To gather this data, the group outfitted an Audi automobile with a host of cameras and sensors to measure the emotional and physical reactions of the driver while driving through different cities. Each car was rigged with three cameras all pointed at the driver, a GPS device to track the route taken, a Kinect sensor to digitize the driver´s responses and a heart monitor on the seatbelt. These devices then captured data as the driver traversed through towns like Atlanta, Boston, Houston and Los Angeles. Next the team took similar stress measurements of participants who ate breakfast in the morning, attended office meetings, sat through lectures at MIT, or participated in extreme sporting events like skydiving.

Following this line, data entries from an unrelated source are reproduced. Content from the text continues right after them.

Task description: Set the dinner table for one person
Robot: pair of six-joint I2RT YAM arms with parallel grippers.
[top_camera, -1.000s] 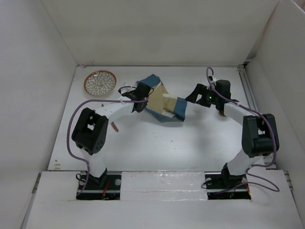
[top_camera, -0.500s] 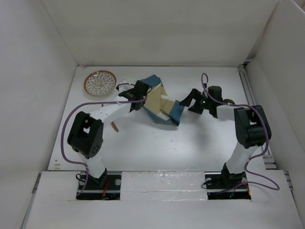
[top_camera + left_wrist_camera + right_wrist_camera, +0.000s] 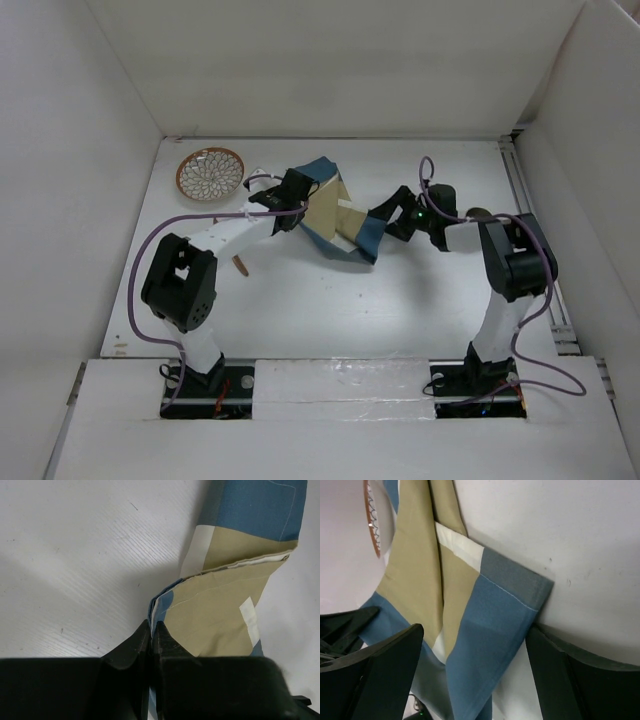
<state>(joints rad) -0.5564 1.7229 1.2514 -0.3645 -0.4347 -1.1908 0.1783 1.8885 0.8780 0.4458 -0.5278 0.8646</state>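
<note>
Item 1. Dinner table [image 3: 330, 310]: plain white flat surface, walled by white panels, filling the centre of the top view. The two arm bases stand at its near edge, at the bottom of the frame.

Item 2. Small brown object [image 3: 240, 265]: lies on the table just beside the left arm, left of centre. Too small to identify.

Item 3. Left gripper [image 3: 154, 632]: clenched. In the left wrist view its two black fingers [image 3: 127, 650] press together on a folded edge of the placemat, with cloth layers pinched between them.

Item 4. Right gripper [image 3: 472, 635]: released. In the right wrist view its fingers [image 3: 375, 675] stand wide apart at the lower left and lower right of the frame, and a blue corner of the cloth lies between them, not squeezed.

Item 5. Placemat [image 3: 335, 215]: blue-and-tan checked cloth with white patches, crumpled and folded over itself. It sits on the table between the two grippers, above centre of the top view.

Item 6. Round dish [image 3: 210, 173]: brown rim, white lattice pattern. It rests on the table in the upper left of the top view, near the far wall and apart from the cloth.
</note>
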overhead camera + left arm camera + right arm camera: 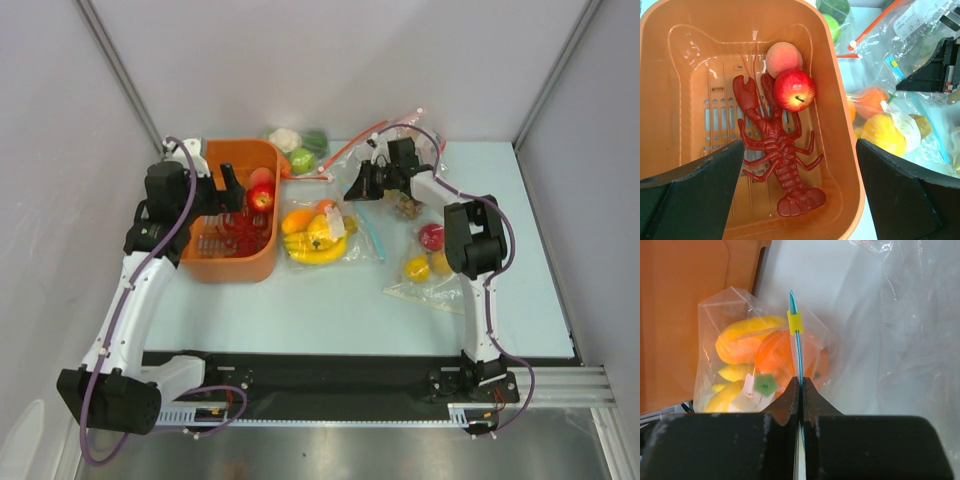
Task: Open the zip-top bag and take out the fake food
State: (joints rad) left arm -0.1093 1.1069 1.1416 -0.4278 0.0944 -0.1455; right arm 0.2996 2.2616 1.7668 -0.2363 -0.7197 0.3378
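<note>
Table [300,300], pale blue, viewed from above, with both arms bolted at its near edge. An orange basket [238,262] is set at the left; a red lobster [780,165], a red apple [794,90] and a peach [783,58] are contained in it. The left gripper [800,142] is held above the basket with its jaws spread fully wide, and nothing is gripped or touched by it. The right gripper [800,382] is directed leftward toward the middle of the surface. Its jaws are pressed together on the teal zip strip [796,352], which is seen edge-on between the two fingertips. The zip-top bag [320,235] is placed just right of the basket, near the centre, with its mouth turned toward the right gripper. A second clear bag [430,285], holding a red apple and yellow fruits, is laid beneath the right arm. The fake food [312,240], a banana bunch, an orange and yellow pieces, is enclosed in the zip-top bag. A yellow slider [795,322] is seated on the strip, a little beyond the fingertips.
</note>
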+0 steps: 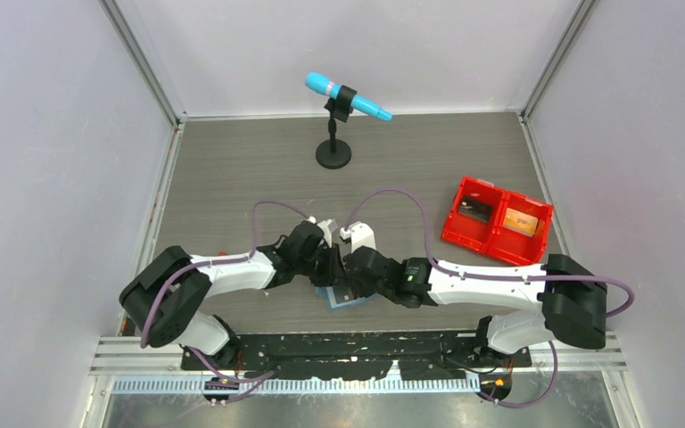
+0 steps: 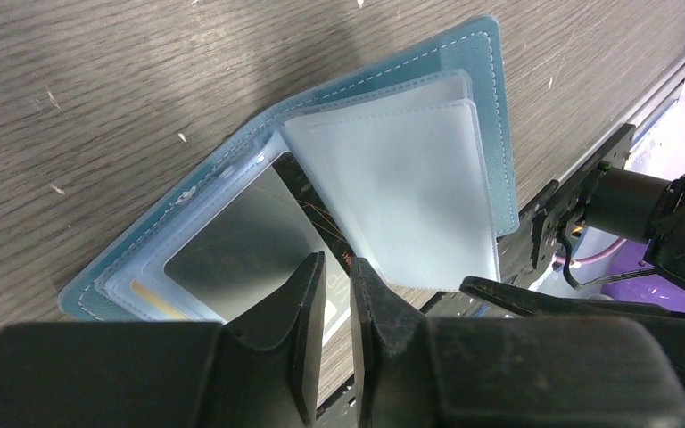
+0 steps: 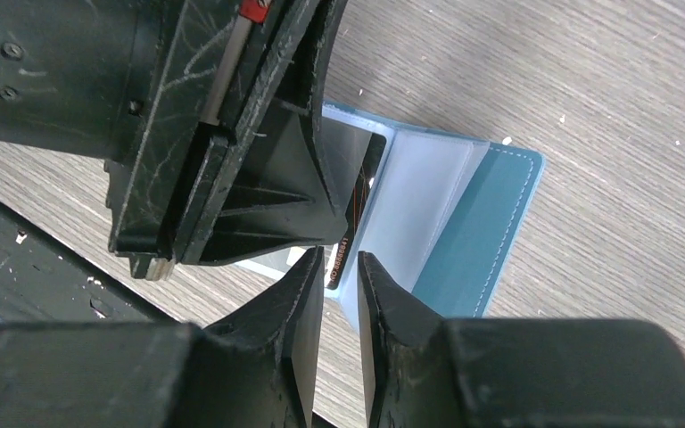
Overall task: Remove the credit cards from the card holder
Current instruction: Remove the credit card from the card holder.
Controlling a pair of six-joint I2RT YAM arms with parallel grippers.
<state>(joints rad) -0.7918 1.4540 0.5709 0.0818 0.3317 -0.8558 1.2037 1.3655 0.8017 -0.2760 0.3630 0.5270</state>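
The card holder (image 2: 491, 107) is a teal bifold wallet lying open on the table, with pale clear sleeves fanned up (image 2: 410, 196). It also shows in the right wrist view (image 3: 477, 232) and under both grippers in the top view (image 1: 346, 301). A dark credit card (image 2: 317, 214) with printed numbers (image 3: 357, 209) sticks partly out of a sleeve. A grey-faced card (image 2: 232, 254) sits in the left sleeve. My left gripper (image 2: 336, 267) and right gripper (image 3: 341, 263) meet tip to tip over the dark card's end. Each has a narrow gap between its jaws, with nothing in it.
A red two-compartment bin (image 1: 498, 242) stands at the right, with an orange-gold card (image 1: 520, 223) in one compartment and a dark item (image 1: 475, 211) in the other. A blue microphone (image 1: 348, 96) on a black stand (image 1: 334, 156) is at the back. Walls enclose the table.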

“The data we received is fascinating. One study showed that getting side swiped by an oncoming car can be almost as stressful as jumping out of a plane,” said Filip Brabec, the director of product management at Audi America in a statement.
This is a bit of a fuzzy statement, of course. According to the data presented by MIT, the peaks in stress for a driver in Boston are higher than some of the lower points experienced by a skydiver. The general idea remains the same and has largely been understood, at least anecdotally — driving can be a risky and stressful business.
Going one step further, Audi and MIT took to the American roadways to score some major metropolitan cities to determine where drivers are most stressed. They scored these highways based on four main factors: incidents, sentiment, traffic and weather. Incidents, traffic and weather are easy enough to quantify and are easily measured. To understand sentiment, however, the team took to Twitter to understand what residents were saying about their respective city´s traffic conditions. Searching the microblogging site for words like “traffic jam” and “stuck” in specific cities, the team was able to come up with the sentiment factor and include it in the overall RFI score.
Using this scorecard, the RFI had no trouble issuing the highest scores for bad traffic to some of America´s metropolitan areas. For instance, notoriously bad traffic spots like Atlanta, Boston, Cleveland and Los Angeles all received a score of 100. The majority of the scores for most cities came from the sentiment and incidents factor, though some areas like LA had plenty of help from the incidents and traffic dimensions as well. The average RFI score for the US sits at 65, though many cities scored lower than that. The three cities with the lowest RFI were Phoenix (23), Charlotte (27) and Baltimore (29). Other large metropolitan cities with surprisingly low scores were Dallas/Fort Worth (29) New York (34) and Houston (35).
The stress of driving certainly isn´t equal or greater than the stress of throwing yourself from a plane, but based on these results, it certainly affects the body more than we may have previously thought.